O leitor comenta: Nunca fui informado sobre o esquema de plantão ou enviado comunicado via agenda das crianças. Espero que nos próximos anos a Prefeitura não se esquive e nos comunique, porque parece que eles "escondem" essa informação para que não haja procura. Pais têm de improvisar lugares para deixar os filhos porque nem sabem desse "plantão".

ILUME - 1

Poste sem luz há meses

A reportagem Os obstáculos no atendimento público no País (Cidades/Metrópole, ed. de 30/12, págs. C6 e C7) é terrivelmente verdadeira: o poder público é ágil em cobrar, mas caminha a passos de tartaruga na hora de executar o que é de sua obrigação. Telefonei para o Departamento de Iluminação Pública (Ilume) para reclamar de uma lâmpada apagada há meses. Além da longa espera e das bobocas perguntas de praxe, enfim recebi um número de protocolo. No entanto, a tal lâmpada de sódio, que deveria iluminar todo um quarteirão, localizada num poste na Rua Cônego Eugênio Leite, continua apagada. O quarteirão está às escuras, pondo em risco moradores e passantes.

ROGER CAHEN / SÃO PAULO

A Secretaria de Serviços, por meio do Departamento de Iluminação Pública (Ilume), informa que uma equipe de manutenção retirou um curto-circuito da rede, eliminando a falha e restabelecendo a iluminação do local.

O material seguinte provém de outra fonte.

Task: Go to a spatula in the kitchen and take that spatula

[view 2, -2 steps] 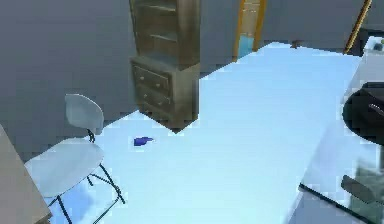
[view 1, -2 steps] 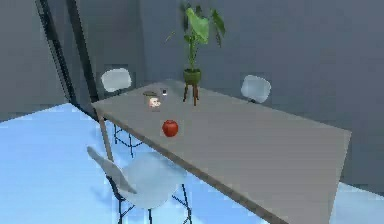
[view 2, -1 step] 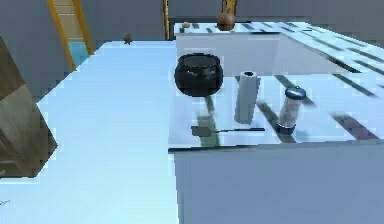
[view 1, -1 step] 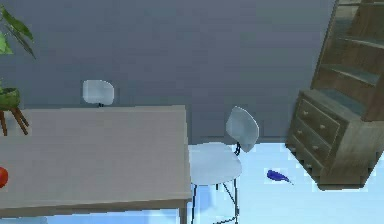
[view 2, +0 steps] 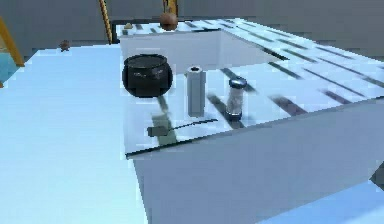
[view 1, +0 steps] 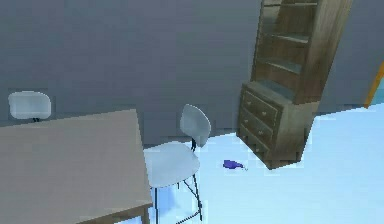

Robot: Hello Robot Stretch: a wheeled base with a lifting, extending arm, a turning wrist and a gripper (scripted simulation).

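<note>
Flat dark utensil [view 2: 178, 127] on counter [view 2: 262, 97], near pot [view 2: 150, 75]

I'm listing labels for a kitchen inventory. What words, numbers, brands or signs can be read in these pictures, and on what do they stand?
No text can be read in these pictures.
Black pot, grey cylinder and small jar on the counter: plain surfaces, no lettering to make out.
Wooden cabinet, table and white chair: no lettering or signs.

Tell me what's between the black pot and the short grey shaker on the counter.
A tall silver cylinder, standing upright, seen in the arm side view.
</note>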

O leitor relata: A lâmpada voltou a funcionar, mas a rapidez de cobrança dos serviços é inversamente proporcional ao seu ritmo de execução.

ILUME - 2

Rua em Moema às escuras

Estamos há meses sem a luz de rua, na Rua Graúna, em Moema. Trocam a lâmpada, que funciona poucos dias, e, de novo, vem a escuridão. O "fenômeno" se repete há meses. Telefono na AES Eletropaulo e dizem que o problema é da Prefeitura. Ligo para a Prefeitura e mandam ligar para a Eletropaulo. Não preciso ressaltar a importância da iluminação pública com vistas à segurança. Afinal, de quem é a responsabilidade? THARCILLO TOLEDO FILHO

/ SÃO PAULO

O Departamento de Iluminação Pública (Ilume) informa que uma equipe técnica foi enviada ao local e que a devida manutenção foi realizada em 7/1. A lâmpada com defeito foi substituída por outra de vapor metálico, normalizando a situação da via.

O leitor comenta: Nas outras trocas de lâmpadas, a durabilidade foi de 3 a 4 dias. Gostaria de ver se essa irá durar mais de 4 dias.

INOPERÂNCIA DA CET

Projeto não saiu do papel

Em dezembro solicitei à CET a repintura de uma perigosa rotatória nos cruzamentos das Ruas Nazareth Paulista e Pereira Leite, na Vila Beatriz. Na ocasião, a CET prometeu repintar a sinalização de solo e recolocar os tachões. Passados 30 dias, nada foi feito e tenho certeza de que se passarão mais meses e o problema continuará. São Paulo precisa de um órgão técnico e eficiente, mas estamos à mercê de uma equipe despreparada, burocratizada e descontrolada (só sabe multar). Não há um projeto para a cidade estudado, pensado e, de fato, eficaz.